Tuesday, June 26, 2012

SEC Adopts New Dodd-Frank Proxy Disclosure RE: Compensation Committees & Corporate Governance Proxy Disclosures


On June 20, 2012, the U.S. Securities and Exchange Commission adopted new and amended rule 10C to the 34 Act and amended Rule 407 under Regulation S-K (See Text & Rule under 17 CFR PARTS 229 and 240). This was required to be implemented pursuant to Section 952 of the Dodd-Frank Wall Street Reform and Consumer Protection Act of 2010.

Rule 10C-1 directs the national securities exchanges to establish listing standards that, among other things, require each member of a listed issuer’s compensation committee to be a member of the board of directors and to be “independent,” as defined. The securities exchanges must use the following criteria in determining “independence” of the compensation committee members:


“(1) Independence. (i) Each member of the compensation committee must be a
member of the board of directors of the listed issuer, and must otherwise be independent.
(ii) Independence requirements. In determining independence requirements for
members of compensation committees, the national securities exchanges and national securities associations shall consider relevant factors, including, but not limited to:


(A) The source of compensation of a member of the board of directors of an issuer,
including any consulting, advisory or other compensatory fee paid by the issuer to such member of the board of directors; and


(B) Whether a member of the board of directors of an issuer is affiliated with the issuer, a subsidiary of the issuer or an affiliate of a subsidiary of the issuer.
(iii) Exemptions from the independence requirements. (A) The listing of equity securities of the following categories of listed issuers is not subject to the requirements of paragraph (b)(1) of this section:


(1) Limited partnerships;
(2) Companies in bankruptcy proceedings;
(3) Open-end management investment companies registered under the Investment
Company Act of 1940; and
(4) Any foreign private issuer that discloses in its annual report the reasons that the
foreign private issuer does not have an independent compensation committee.”

The committee in its role as a committee of the board may retain, in its discretion, compensation consultants and legal counsel; however, they are not required to follow the recommendations of the consultant, advisor, or attorney.
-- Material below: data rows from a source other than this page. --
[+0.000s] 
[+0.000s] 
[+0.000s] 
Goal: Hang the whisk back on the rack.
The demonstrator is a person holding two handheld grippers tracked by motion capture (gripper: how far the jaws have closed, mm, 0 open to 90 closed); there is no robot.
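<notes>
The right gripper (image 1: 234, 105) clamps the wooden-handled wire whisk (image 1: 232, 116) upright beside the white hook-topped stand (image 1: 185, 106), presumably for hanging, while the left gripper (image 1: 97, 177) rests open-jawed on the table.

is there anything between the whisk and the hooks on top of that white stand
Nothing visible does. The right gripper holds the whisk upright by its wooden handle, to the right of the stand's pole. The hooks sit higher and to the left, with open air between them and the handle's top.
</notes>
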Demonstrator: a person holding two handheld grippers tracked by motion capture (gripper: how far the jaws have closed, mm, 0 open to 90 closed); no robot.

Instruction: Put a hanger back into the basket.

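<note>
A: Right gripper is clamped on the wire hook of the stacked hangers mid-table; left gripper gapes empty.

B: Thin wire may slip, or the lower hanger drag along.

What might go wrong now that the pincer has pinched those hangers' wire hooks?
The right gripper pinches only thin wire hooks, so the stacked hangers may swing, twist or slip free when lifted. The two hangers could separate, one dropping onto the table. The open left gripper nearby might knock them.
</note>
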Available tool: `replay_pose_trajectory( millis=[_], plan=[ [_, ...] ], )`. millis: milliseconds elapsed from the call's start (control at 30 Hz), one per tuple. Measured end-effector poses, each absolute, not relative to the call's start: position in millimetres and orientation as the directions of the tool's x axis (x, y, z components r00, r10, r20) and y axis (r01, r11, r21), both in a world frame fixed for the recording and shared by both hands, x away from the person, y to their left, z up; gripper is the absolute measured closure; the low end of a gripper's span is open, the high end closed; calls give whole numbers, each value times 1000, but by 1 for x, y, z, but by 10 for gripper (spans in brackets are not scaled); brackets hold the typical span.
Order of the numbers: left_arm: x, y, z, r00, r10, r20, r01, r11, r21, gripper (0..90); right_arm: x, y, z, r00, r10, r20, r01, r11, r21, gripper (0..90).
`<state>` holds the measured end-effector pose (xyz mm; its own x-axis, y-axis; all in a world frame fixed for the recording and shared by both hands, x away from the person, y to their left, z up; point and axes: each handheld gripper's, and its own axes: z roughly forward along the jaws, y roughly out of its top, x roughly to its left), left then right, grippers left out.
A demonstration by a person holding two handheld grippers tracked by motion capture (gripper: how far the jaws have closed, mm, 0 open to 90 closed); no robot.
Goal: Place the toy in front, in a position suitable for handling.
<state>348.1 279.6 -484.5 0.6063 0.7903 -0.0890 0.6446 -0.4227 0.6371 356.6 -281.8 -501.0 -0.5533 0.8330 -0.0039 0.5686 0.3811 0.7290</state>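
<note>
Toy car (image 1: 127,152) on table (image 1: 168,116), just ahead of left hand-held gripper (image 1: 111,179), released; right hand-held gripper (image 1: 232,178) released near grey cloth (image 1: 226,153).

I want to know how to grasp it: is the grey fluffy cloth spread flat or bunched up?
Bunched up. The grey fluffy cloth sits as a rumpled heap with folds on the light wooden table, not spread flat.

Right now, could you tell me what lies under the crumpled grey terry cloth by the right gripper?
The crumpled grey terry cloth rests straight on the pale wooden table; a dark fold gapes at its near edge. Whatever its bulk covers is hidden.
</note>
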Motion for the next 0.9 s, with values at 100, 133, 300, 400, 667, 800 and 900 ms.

They are also required to perform an independent review of the amounts paid to and relationship of any hired advisor to look for conflicts of interest. The requirements will essentially be implemented and policed by the listing agency, but the requirements do not apply to smaller reporting companies.

Under amended Rule 407, the following was added to corporate governance proxy disclosures: “With regard to any compensation consultant identified in response to Item 407(e)(3)(iii) whose work has raised any conflict of interest, disclose the nature of the conflict and how the conflict is being addressed.”

The new rules will be effective 30 days after their publication in the Federal Register and listing agencies have 90 days to implement them into their listing standards. Issuers will be required to comply with the new disclosure and proxy rules for annual shareholder meetings with director elections on or after January 1, 2013.